毎年8月26日、富士登山シーズンの終わりには、「吉田の火祭り」が開催される。約70本の大たいまつの炎が圧巻。2kmの道路は一面火の海と化し、幻想的な雰囲気が漂う。また、豊作を感謝する祭りも多く、勝沼町では、10月に「ぶどう狩り」が開催され、ワインの利き酒や、ぶどうが無料サービスされる。

味めぐりとお土産
山梨の郷土料理は、ほうとう。強いコシが自慢の吉田のうどん。あわびの煮貝など素朴なおいしさがいっぱい。フルーツ狩りを楽しむのもいい。ワインはお土産にもいいだろう。甲州印伝は鹿革に漆で柄付けを施す特殊な工芸品。約500年前に金峰山で水晶が発見されて以来、宝飾産業が盛んになった。

旅のプラン
夕暮れに富士山を見てたたずめば、なぜか懐かしい気持ちがこみあげてくる。東京からわずか2時間。雄大な自然と、日本の四季を満喫できる山梨県。日帰りでも十分楽しめるが、何ヶ所かの見どころを組み合わせて泊りがけで遊ぶのもよし。日本探訪としてぜひ訪れてほしい場所です。
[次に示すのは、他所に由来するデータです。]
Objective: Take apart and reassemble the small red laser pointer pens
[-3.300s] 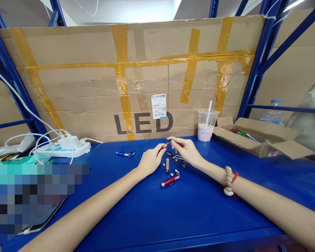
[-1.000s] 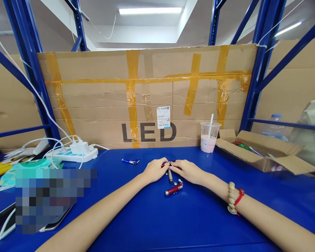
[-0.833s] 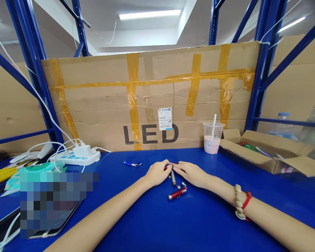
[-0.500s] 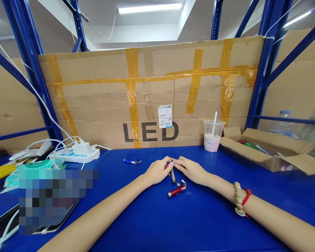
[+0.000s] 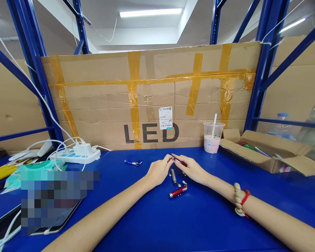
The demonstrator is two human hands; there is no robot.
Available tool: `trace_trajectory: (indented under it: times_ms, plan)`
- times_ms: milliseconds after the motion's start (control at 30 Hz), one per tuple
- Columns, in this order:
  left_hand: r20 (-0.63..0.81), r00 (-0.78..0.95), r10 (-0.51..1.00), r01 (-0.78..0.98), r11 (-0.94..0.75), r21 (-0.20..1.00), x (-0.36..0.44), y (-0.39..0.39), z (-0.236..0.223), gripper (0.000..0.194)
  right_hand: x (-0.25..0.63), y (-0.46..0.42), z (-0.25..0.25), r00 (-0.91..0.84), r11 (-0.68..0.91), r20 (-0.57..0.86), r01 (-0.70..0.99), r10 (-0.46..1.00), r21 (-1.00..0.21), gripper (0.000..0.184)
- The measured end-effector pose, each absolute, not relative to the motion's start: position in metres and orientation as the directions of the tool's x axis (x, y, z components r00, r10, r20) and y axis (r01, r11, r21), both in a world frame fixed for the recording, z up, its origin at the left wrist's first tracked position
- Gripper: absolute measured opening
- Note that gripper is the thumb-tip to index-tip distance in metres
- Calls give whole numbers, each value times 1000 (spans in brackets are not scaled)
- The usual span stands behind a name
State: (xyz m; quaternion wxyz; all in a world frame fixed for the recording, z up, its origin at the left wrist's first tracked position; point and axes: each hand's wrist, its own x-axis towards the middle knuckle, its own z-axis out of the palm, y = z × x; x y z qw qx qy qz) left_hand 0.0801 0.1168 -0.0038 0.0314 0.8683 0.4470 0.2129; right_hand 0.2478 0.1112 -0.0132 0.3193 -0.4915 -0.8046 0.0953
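Observation:
My left hand [image 5: 159, 170] and my right hand [image 5: 191, 168] meet over the blue tabletop [image 5: 189, 217], fingertips pinched together on a small red pen-light part [image 5: 176, 160]. Just below them lie a silver tube [image 5: 174, 176], a few tiny metal bits [image 5: 184, 182] and a whole red pen-light [image 5: 177, 191]. A bead bracelet with a red cord circles my right wrist [image 5: 238, 204].
A blue pen-light [image 5: 132, 162] lies left of the hands. A taped cardboard sheet marked LED [image 5: 151, 101] stands behind. A pink drink cup with a straw [image 5: 213, 137], an open cardboard box [image 5: 267, 150], a white power strip [image 5: 75, 154] and a tablet [image 5: 44, 220] sit around.
The view tilted up and back from the table. My hands stayed together on the small red part, sinking toward the tabletop and then lifting slightly again.

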Motion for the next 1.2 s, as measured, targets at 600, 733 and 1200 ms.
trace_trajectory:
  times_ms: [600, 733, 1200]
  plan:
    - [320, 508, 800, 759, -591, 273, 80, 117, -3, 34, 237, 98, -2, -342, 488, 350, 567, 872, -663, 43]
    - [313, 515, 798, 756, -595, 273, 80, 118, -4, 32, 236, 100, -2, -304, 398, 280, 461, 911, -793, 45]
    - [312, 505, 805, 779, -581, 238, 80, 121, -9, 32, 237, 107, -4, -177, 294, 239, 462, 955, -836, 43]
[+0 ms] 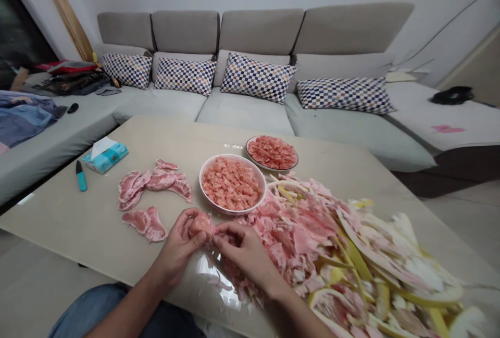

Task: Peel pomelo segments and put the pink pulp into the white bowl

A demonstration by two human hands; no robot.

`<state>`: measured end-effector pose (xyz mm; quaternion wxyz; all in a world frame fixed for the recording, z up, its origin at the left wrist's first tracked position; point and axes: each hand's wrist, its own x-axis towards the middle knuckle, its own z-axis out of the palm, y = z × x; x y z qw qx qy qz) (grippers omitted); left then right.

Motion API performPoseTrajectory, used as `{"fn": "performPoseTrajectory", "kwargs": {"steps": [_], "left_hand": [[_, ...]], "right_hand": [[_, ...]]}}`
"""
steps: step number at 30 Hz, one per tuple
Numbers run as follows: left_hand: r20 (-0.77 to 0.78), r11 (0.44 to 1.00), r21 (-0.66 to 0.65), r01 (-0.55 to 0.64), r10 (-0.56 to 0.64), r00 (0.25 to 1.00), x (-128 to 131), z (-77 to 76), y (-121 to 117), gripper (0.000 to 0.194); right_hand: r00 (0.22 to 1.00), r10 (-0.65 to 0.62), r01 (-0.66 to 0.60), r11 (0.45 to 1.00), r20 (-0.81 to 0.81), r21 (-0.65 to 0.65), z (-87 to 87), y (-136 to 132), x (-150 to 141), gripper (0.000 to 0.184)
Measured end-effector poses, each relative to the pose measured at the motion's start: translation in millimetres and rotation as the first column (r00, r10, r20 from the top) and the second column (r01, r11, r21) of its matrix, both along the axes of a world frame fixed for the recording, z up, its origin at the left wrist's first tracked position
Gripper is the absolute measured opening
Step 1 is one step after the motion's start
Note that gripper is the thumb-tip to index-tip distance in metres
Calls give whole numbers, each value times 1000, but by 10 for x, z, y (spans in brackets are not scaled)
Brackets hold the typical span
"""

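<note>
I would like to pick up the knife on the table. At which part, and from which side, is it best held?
Probably by the turquoise handle, from the near side: the knife lies flat, its handle end nearer and its dark end pointing away.

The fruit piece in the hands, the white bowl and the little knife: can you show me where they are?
Fruit piece (200, 224): head view, on its pink side.
White bowl (213, 204): head view, front-left rim.
Little knife (81, 178): head view, teal part.

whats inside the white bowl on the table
The white bowl holds a heap of peeled pink fruit pieces. Only the upper pieces show; they cover the bowl's bottom, so whatever lies deeper cannot be seen.
</note>
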<state>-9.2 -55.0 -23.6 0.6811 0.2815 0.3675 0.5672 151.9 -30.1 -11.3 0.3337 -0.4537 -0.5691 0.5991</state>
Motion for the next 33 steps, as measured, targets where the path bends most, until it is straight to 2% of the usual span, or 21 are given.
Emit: {"fn": "performPoseTrajectory", "kwargs": {"steps": [4, 9, 14, 18, 22, 24, 27, 30, 33], "left_hand": [[-60, 998, 25, -49, 51, 997, 13, -43, 2, 46], [-108, 992, 40, -119, 122, 987, 62, -63, -12, 44], [-46, 990, 15, -137, 137, 989, 126, -54, -54, 44], [82, 996, -39, -75, 78, 994, 114, -40, -52, 43], [221, 995, -10, 104, -99, 970, 53, -31, -14, 28], [230, 983, -19, 185, -176, 957, 28, -24, -6, 24], [112, 976, -44, 215, -209, 971, 13, -12, -16, 33], [-74, 988, -44, 146, -149, 986, 15, 2, -30, 38], [-184, 995, -59, 84, -94, 978, 12, 21, -35, 35]], "right_hand": [[998, -8, 7, 1000, 55, 22, -37, 3, 16, 22], [996, -22, 25, 999, 81, -34, -9, -5, -3, 26], [993, -109, 110, 994, 52, -18, 9, -20, -64, 13], [990, -139, 138, 988, -4, -70, 15, 1, -62, 12], [993, -67, 54, 990, -92, -132, 37, 34, -20, 12], [990, -42, 24, 990, -132, -137, 43, 41, -16, 11], [988, -27, 10, 994, -154, -108, 42, 30, -41, 12], [994, -10, 1, 997, -111, -72, 30, 2, -73, 13], [999, -37, 36, 998, -24, -45, 11, -16, -75, 11]]}}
アクセス 東京からならJR中央本線を利用する。新宿駅から塩山駅までは、JR中央本線特急「かいじ」で1時間半。富士山・富士五湖へはJR中央線大月駅から富士急行に乗り換え。新宿駅から富士急ハイランド駅までは160分。(JR中央本線 特急利用) 富士山・富士五湖方面へはJR御殿場線御殿場駅からバスを利用する方法もある。 中央自動車道経由の高速バスなら新宿高速BTから勝沼まで95分。富士急ハイランドまで100分。ただし渋滞状況によっては所要時間が大幅に狂うので注意すること。